There is also evidence to suggest that NRF2 facilitates the clearance of potentially cytotoxic misfolded and aggregated proteins species through the targeted activation of ALP (Qin et al., 2019; Wang et al., 2014) and/or UPS-mediated (Pajares et al., 2017) degradation pathways. In this way, 4HNE can positively regulate metabolism and restore proteostasis (Ayala et al., 2014; Dalleau et al., 2013; Gan and Johnson, 2014; Grimsrud et al., 2008; Huang et al., 2012; Ishii et al., 2004; Levonen et al., 2004; Siow et al., 2007; Tanito et al., 2007; Zhang et al., 2010). Unfortunately, the antioxidant capacity of the cell can be rapidly depleted as the concentration and activity of 4HNE increases, thus propagating a state of proteotoxic stress.

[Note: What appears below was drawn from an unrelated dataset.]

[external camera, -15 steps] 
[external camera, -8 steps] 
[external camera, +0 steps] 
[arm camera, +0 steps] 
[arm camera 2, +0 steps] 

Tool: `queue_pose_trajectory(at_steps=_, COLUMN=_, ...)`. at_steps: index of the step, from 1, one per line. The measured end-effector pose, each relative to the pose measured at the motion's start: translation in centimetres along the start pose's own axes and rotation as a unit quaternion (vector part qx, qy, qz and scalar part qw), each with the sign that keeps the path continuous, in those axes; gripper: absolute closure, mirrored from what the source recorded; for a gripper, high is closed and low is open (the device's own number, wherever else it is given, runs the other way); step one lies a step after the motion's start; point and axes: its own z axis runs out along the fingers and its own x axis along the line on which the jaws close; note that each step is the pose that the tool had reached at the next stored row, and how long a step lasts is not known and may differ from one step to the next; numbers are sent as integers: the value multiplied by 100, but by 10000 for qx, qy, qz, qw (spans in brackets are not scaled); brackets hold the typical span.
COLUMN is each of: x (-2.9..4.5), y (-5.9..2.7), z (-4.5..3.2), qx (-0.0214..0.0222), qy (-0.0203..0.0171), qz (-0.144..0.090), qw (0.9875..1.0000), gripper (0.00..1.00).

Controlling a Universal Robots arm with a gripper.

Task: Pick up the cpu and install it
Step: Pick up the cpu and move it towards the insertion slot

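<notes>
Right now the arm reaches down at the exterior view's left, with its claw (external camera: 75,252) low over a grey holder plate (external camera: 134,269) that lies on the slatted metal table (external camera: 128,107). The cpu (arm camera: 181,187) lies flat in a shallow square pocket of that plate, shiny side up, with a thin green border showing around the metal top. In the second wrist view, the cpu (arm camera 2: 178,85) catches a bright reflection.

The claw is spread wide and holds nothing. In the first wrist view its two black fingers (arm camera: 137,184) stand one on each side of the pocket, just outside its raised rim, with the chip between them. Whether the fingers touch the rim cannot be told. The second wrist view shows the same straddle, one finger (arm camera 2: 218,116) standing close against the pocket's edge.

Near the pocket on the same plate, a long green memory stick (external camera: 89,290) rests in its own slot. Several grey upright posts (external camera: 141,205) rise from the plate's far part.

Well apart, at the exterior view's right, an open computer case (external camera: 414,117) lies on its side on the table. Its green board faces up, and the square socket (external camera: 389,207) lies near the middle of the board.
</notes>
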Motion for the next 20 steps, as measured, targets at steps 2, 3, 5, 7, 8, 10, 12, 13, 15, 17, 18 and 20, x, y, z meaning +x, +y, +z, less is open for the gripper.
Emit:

Protein misfolding and loss of function

At moderate levels, 4HNE induces protein denaturation with consequences for secondary and tertiary structures, stability, and function (Alviz-Amador et al., 2019; Fritz et al., 2012; Perluigi et al., 2012; Smathers et al., 2012). Examples of 4HNE-induced loss of protein function in the context of somatic biology are presented in Figure 5A. These intrinsic changes typically manifest in the form of misfolded and/or nonfunctional proteins. Even a low level of misfolded proteins can be detrimental to the cell, with some studies suggesting that the presence of one metastable or misfolded protein can destabilize additional unrelated proteins within the proteome (Brettschneider et al., 2015; Gidalevitz et al., 2009; Gidalevitz et al., 2006; Taylor and Dillin, 2011). This phenomenon, termed as “bystander” mechanism, has been observed as a consequence of the high amyloid burden in neurodegenerative disorders, such as Alzheimer's disease (Xu et al., 2013).

The accumulation and subsequent aggregation of these misfolded protein species not only impair normal cellular function but may elicit cytotoxicity, ultimately leading to the induction of cell death via apoptotic, necrotic, or ferroptotic pathways (Ayala et al., 2014; Haeri and Knox, 2012). To combat the accumulation of these potentially cytotoxic non-native species, key effectors of the proteostasis network are responsible for the inhibition or reversal of protein misfolding/aggregation, or alternatively, direct terminally misfolded proteins toward a range of degradation pathways (Klaips et al., 2017; Tittelmeier et al., 2020). Most notably, a diverse and ubiquitous class of proteins, termed molecular chaperones, recognizes and transiently stabilizes hydrophobic motifs exposed on the surface of misfolded proteins (Stirling et al., 2003). A mere binding activity is considered a holdase function that does not require ATP. This holdase activity temporarily stabilizes misfolded protein species, thereby preventing (i) their association with other unstable proteins, (ii) protein aggregation, and/or (iii) aberrant degradation.

However, protein folding and refolding often rely on an ATP-dependent cycle that facilitates repeated binding and release of the same or different chaperones and/or co-chaperones (Brehme et al., 2014; Bukau et al., 2000; Cho et al., 2015; Liberek et al., 2008; Mayer and Bukau, 2005; Preissler and Deuerling, 2012; Reichmann and Suss, 2015; Tittelmeier et al., 2020). Despite these investments into the maintenance of proteostasis, the accumulation of misfolded protein species is further compounded by the fact that molecular chaperones, including heat shock protein 70 (HSP70), heat shock protein 90 (HSP90), and the protein disulfide isomerase family, are directly targeted by 4HNE (Castro et al., 2017).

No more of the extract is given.